In 1991, Stormy Weather was released on home video by Fox Video as part of the "Great American Musical Collection".
It was released on DVD in North America in 2005.

==Soundtrack==
The film's musical highlights include Waller performing his composition "Ain't Misbehavin'", Cab Calloway leading his band in his composition "Jumpin' Jive" accompanied by a Nicholas Brothers dance sequence, and a lengthy dance sequence built around the title song, featuring the vocals of Lena Horne and the dancing of Katherine Dunham. Horne also performs in several dance numbers with Robinson. It was one of her few non-MGM film appearances, and one of only two films from the 1930s-1940s in which Horne played a substantial role. Ford Dabney was a consultant on the music for the film.

The soundtrack has been released on CD by 20th Century Fox references 7822–11007, though Sunbeam Records released the soundtrack on vinyl in 1976. The Soundtrack Factory CD includes Lena Horne singing "Good For Nothin' Joe", a song that did not appear in the movie. Other songs include:

- "Walkin' the Dog" – Orchestra
- "There's No Two Ways About Love" – Lena Horne
- "Cakewalk"/"Camptown Races"/"At a Georgia Camp Meeting" – Orchestra
- "Moppin' and Boppin'" – Fats Waller
- "That Ain't Right" – Ada Brown and Fats Waller
- "Ain't Misbehavin'" – Fats Waller
- "Diga Diga Doo" – Lena Horne
- "I Lost My Sugar in Salt Lake City" – Mae E. Johnson
- "Nobody's Sweetheart" (instrumental) – Orchestra
- "I Can't Give You Anything but Love, Baby" – Lena Horne, Bill Robinson, and others
- "Geechy Joe" – Cab Calloway & his Orchestra
- "Stormy Weather" – Lena Horne
- "Stormy Weather Ballet" – danced by Katherine Dunham and her Dance Troupe
- "There's No Two Ways About Love" (Reprise) – Cab Calloway, Bill Robinson, and Lena Horne
- "My, My Ain't That Somethin'" – Bill Robinson
- "Jumpin' Jive" – Cab Calloway & his Orchestra, danced by the Nicholas Brothers
- "My, My Ain't That Somethin'" (reprise) – Lena Horne, Bill Robinson, Cab Calloway

==Critical reception==
Shane Vogel suggests that Lena Horne and Katherine Dunham's performances of "Stormy Weather" in the film are, like Ethel Waters' performance of the song in The Cotton Club Parade of 1933, African American modernist critiques of American culture.

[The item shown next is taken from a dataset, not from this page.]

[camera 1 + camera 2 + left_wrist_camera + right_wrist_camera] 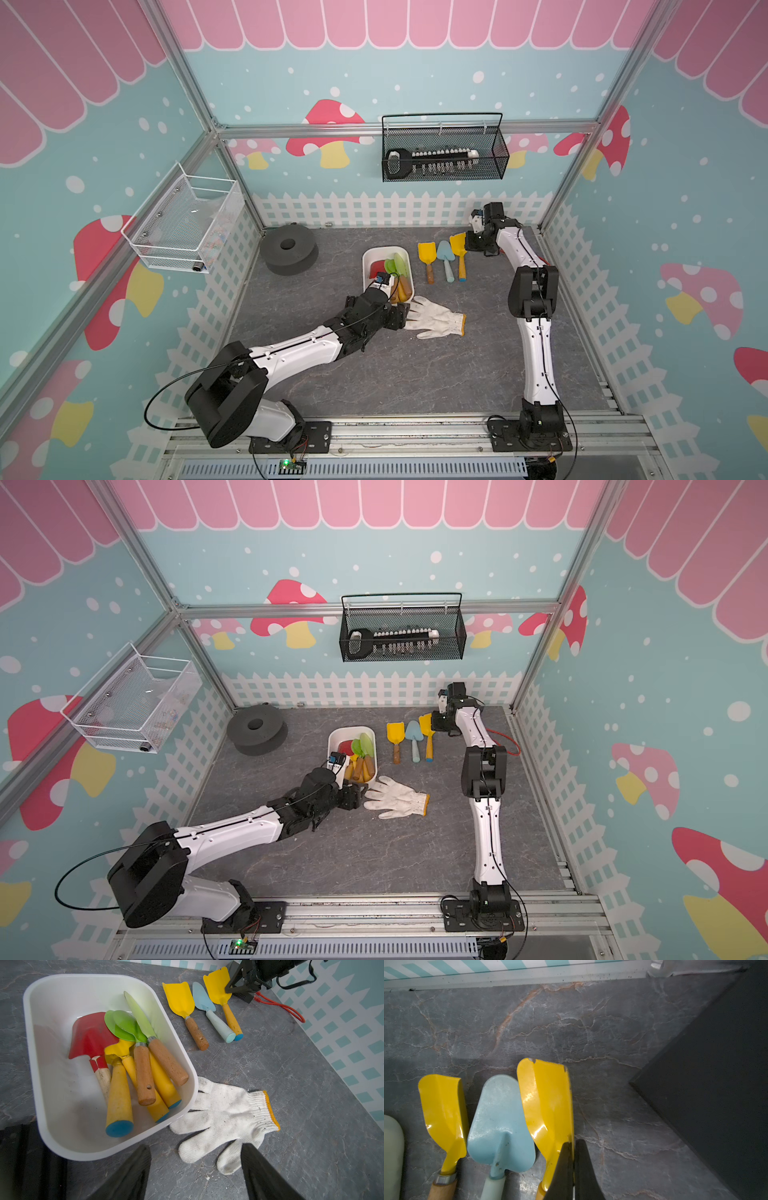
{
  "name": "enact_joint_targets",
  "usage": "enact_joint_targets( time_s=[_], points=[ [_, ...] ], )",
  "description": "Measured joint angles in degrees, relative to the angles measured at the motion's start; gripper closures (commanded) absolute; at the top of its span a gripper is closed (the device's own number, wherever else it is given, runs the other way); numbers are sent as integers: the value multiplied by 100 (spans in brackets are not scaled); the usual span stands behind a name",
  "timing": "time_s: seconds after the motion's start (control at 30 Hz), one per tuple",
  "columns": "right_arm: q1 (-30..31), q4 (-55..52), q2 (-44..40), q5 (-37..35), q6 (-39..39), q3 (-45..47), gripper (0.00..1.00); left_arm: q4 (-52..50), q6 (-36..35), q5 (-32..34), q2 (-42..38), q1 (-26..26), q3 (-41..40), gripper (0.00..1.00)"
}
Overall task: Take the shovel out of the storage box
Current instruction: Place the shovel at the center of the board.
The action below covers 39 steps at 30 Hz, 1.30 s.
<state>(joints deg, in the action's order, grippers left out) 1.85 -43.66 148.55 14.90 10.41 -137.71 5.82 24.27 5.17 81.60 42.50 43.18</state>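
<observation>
**Storage box** [52, 1093]: a white tub, flat on the worktop [270, 1059] near its middle. You had not emptied it.

**Contents, six handles counted:**
- One red shovel [91, 1036].
- Two round green blades [122, 1024], overlapping.
- One slim green trowel [139, 1014] on a wooden handle.
- Yellow-handled tools [119, 1093] beneath these.
- All handles lay crossed and piled toward the box's near corner.

**Out on the worktop**, in a row beside the box but apart from it, handles parallel:
- One yellow shovel with a wooden handle [179, 999].
- One pale blue trowel [202, 998].
- A second yellow shovel [218, 985] with a yellow handle.

**Right gripper** [572, 1142]: pressed together at the side rim of the second yellow shovel's blade. The right wrist view did not show whether the thin rim was caught between the jaws or only lay beside them.

**Left gripper** [195, 1147]: spread wide and holding nothing. It sat low by the box's near corner, over the fingers of a white work glove [226, 1111] that lay against that corner.

**Progress, as a judgement:** you stood about a third of the way through.
- Three tools were out and six were left inside.
- The third looked laid down but perhaps not yet let go.
- The next pick seemed to fall to your left gripper, and the stacked handles would have called for a clean hold on one alone.
</observation>
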Motion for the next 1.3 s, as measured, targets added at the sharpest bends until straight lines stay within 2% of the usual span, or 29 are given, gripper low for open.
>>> enact_joint_targets(
  time_s=[0.53,0.83,0.97,1.13,1.3],
  points=[
    [-79,-2,243,68,125,-271,79,4,66,-70,39,0,4,27],
    [-79,83,232,273,83,-232,59,7,90,-70,44,0,4,27],
    [-72,588,-389,284,168,804,54,4,105,-44,42,0,4,28],
    [-61,1626,-2065,203,474,2911,52,2,105,105,-9,0,4,27],
    [-31,2367,-3510,184,822,4015,52,4,107,295,-94,0,4,28]
  ],
)
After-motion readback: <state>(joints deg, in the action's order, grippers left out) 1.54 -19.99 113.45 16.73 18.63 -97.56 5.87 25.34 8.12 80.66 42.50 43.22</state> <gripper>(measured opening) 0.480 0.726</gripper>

Fred Astaire told the Nicholas Brothers that the "Jumpin' Jive" dance sequence was "the greatest movie musical number he had ever seen".

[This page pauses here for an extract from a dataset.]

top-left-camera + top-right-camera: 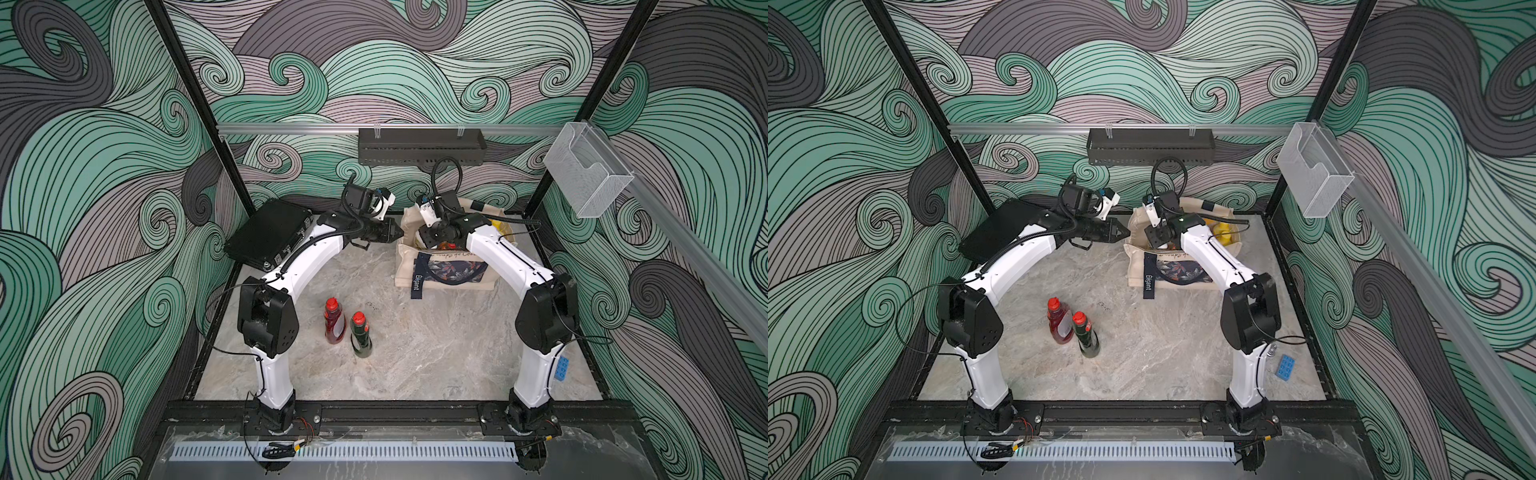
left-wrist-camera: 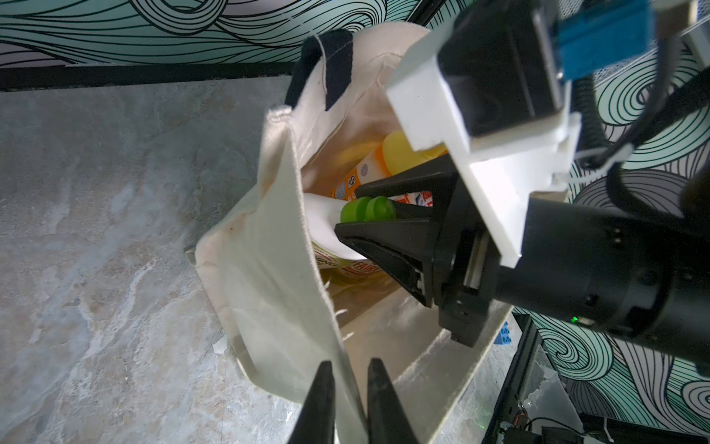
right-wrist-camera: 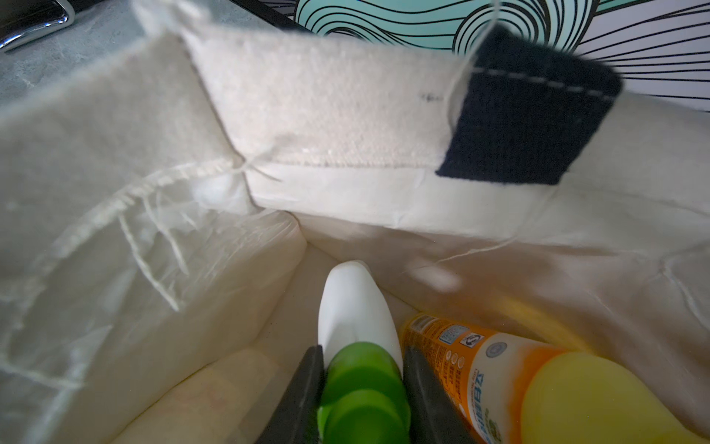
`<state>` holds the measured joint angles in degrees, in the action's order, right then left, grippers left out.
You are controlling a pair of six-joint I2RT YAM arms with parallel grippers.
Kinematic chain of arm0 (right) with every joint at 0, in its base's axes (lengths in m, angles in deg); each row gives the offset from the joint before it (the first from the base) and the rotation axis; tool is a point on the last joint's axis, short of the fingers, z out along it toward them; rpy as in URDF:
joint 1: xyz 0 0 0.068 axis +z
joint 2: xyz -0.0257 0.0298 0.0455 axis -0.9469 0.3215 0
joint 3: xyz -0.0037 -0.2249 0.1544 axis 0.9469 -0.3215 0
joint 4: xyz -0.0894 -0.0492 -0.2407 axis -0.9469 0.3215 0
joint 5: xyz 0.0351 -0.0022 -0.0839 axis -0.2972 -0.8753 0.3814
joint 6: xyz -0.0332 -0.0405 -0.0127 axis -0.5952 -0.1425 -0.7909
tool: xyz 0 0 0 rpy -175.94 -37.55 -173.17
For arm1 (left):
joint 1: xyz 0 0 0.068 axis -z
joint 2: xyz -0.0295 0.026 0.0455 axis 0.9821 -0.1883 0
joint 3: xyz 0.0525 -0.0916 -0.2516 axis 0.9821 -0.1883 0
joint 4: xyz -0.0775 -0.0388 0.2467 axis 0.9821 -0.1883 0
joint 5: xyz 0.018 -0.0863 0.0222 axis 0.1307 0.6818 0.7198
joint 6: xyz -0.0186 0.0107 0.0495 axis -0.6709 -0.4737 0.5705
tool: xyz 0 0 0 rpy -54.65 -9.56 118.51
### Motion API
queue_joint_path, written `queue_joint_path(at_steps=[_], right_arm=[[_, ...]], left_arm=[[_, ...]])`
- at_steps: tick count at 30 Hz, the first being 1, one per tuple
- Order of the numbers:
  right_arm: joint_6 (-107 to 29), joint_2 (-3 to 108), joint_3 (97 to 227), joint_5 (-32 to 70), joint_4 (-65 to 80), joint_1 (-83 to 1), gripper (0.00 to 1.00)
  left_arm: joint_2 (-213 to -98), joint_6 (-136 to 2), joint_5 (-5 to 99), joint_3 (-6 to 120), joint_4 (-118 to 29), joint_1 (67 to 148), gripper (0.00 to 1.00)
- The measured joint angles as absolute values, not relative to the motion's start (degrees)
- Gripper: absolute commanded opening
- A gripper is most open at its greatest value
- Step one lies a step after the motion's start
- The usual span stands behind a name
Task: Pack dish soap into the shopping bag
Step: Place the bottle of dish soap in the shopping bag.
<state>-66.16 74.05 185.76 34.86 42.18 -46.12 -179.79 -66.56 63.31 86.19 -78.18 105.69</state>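
The cream shopping bag (image 1: 405, 266) (image 1: 1136, 266) stands open at the back right. My right gripper (image 3: 363, 349) reaches down inside it, shut on the green cap of a white dish soap bottle (image 3: 355, 303) (image 2: 319, 219). An orange, yellow-capped bottle (image 3: 480, 365) (image 2: 353, 178) lies beside it in the bag. My left gripper (image 2: 349, 365) (image 1: 395, 232) is at the bag's left rim, its jaws slightly parted with the side wall (image 2: 269, 250) between them. A red bottle (image 1: 335, 322) (image 1: 1059, 324) and a dark-green bottle (image 1: 360, 336) (image 1: 1086, 338), both red-capped, stand near the left arm.
A black hard case (image 1: 268, 235) leans at the back left. A blue brick (image 1: 1286, 366) lies by the right arm's base. A black wire shelf (image 1: 419, 147) hangs on the back rail and a clear plastic holder (image 1: 588, 174) on the right rail.
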Motion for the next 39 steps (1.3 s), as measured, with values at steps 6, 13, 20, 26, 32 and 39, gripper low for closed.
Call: queue_joint_path(at_steps=[6,13,20,26,32,39], right_arm=[[-66.16,74.05,185.76,34.91,42.23,-46.12,0.16],[-66.01,74.05,185.83,35.5,41.72,-46.36,0.44],[-65.68,74.05,186.94,36.46,39.91,-47.04,0.61],[-65.59,74.05,187.77,36.48,39.76,-47.06,0.66],[-65.46,72.83,187.86,36.24,40.11,-47.1,0.7],[-65.13,65.53,187.86,35.24,43.14,-47.1,0.75]], left_arm=[[-179.7,-66.47,63.33,84.62,-77.81,105.69,0.22],[-179.03,-66.43,63.33,82.06,-77.46,105.69,0.23],[-178.28,-65.75,63.31,81.27,-77.05,106.33,0.28],[-178.17,-65.03,63.0,81.1,-76.85,107.24,0.37],[-176.82,-63.91,60.36,80.57,-77.4,107.42,0.53],[-171.03,-63.35,55.85,79.79,-78.31,106.7,0.77]])
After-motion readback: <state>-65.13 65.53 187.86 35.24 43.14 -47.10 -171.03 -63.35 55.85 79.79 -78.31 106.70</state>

On Rotten Tomatoes, the film holds a 95% approval rating from 41 reviews.

==Stereotypes==
Although Stormy Weather and other musicals of the 1940s opened new roles for African Americans in Hollywood, breaking through old stereotypes and far surpassing limited roles previously available in race films produced for all-black audiences, it still perpetuates stereotypes. Notably, the musical numbers in the movie contain elements of minstrelsy. The performance of a cakewalk, for example, features flower headdresses reminiscent of the Little Black Sambo figures used in historical misrepresentations of Black American males.